═══ SUPPLIED DATA

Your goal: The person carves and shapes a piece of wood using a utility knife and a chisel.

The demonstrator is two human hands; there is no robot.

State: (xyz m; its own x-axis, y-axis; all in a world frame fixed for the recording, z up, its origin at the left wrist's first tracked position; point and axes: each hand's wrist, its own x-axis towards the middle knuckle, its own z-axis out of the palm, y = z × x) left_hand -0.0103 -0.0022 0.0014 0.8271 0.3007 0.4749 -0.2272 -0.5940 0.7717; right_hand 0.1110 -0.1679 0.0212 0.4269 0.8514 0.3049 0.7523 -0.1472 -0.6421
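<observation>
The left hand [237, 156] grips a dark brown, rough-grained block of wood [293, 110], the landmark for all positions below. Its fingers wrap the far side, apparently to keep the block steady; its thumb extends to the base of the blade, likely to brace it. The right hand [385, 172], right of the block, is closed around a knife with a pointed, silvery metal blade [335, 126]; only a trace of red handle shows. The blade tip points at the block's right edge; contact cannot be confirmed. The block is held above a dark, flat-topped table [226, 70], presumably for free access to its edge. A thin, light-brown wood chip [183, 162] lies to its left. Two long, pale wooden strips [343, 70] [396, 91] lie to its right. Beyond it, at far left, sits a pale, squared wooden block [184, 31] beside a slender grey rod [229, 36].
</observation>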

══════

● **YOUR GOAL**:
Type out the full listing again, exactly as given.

● **SOLVED PROBLEM**:
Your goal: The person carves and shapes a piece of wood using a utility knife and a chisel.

The demonstrator is two human hands; there is no robot.

State: (xyz m; its own x-axis, y-axis; all in a world frame fixed for the recording, z up, its origin at the left wrist's first tracked position; point and axes: each hand's wrist, its own x-axis towards the middle knuckle, its own z-axis out of the palm, y = z × x) left_hand -0.0103 -0.0022 0.0014 0.8271 0.3007 0.4749 -0.2272 -0.5940 0.7717; right_hand 0.1110 -0.1679 0.0212 0.4269 0.8514 0.3049 0.7523 -0.1472 -0.6421
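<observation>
The left hand [237, 156] grips a dark brown, rough-grained block of wood [293, 110], the landmark for all positions below. Its fingers wrap the far side, apparently to keep the block steady; its thumb extends to the base of the blade, likely to brace it. The right hand [385, 172], right of the block, is closed around a knife with a pointed, silvery metal blade [335, 126]; only a trace of red handle shows. The blade tip points at the block's right edge; contact cannot be confirmed. The block is held above a dark, flat-topped table [226, 70], presumably for free access to its edge. A thin, light-brown wood chip [183, 162] lies to its left. Two long, pale wooden strips [343, 70] [396, 91] lie to its right. Beyond it, at far left, sits a pale, squared wooden block [184, 31] beside a slender grey rod [229, 36].
</observation>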

The exercise was answered completely.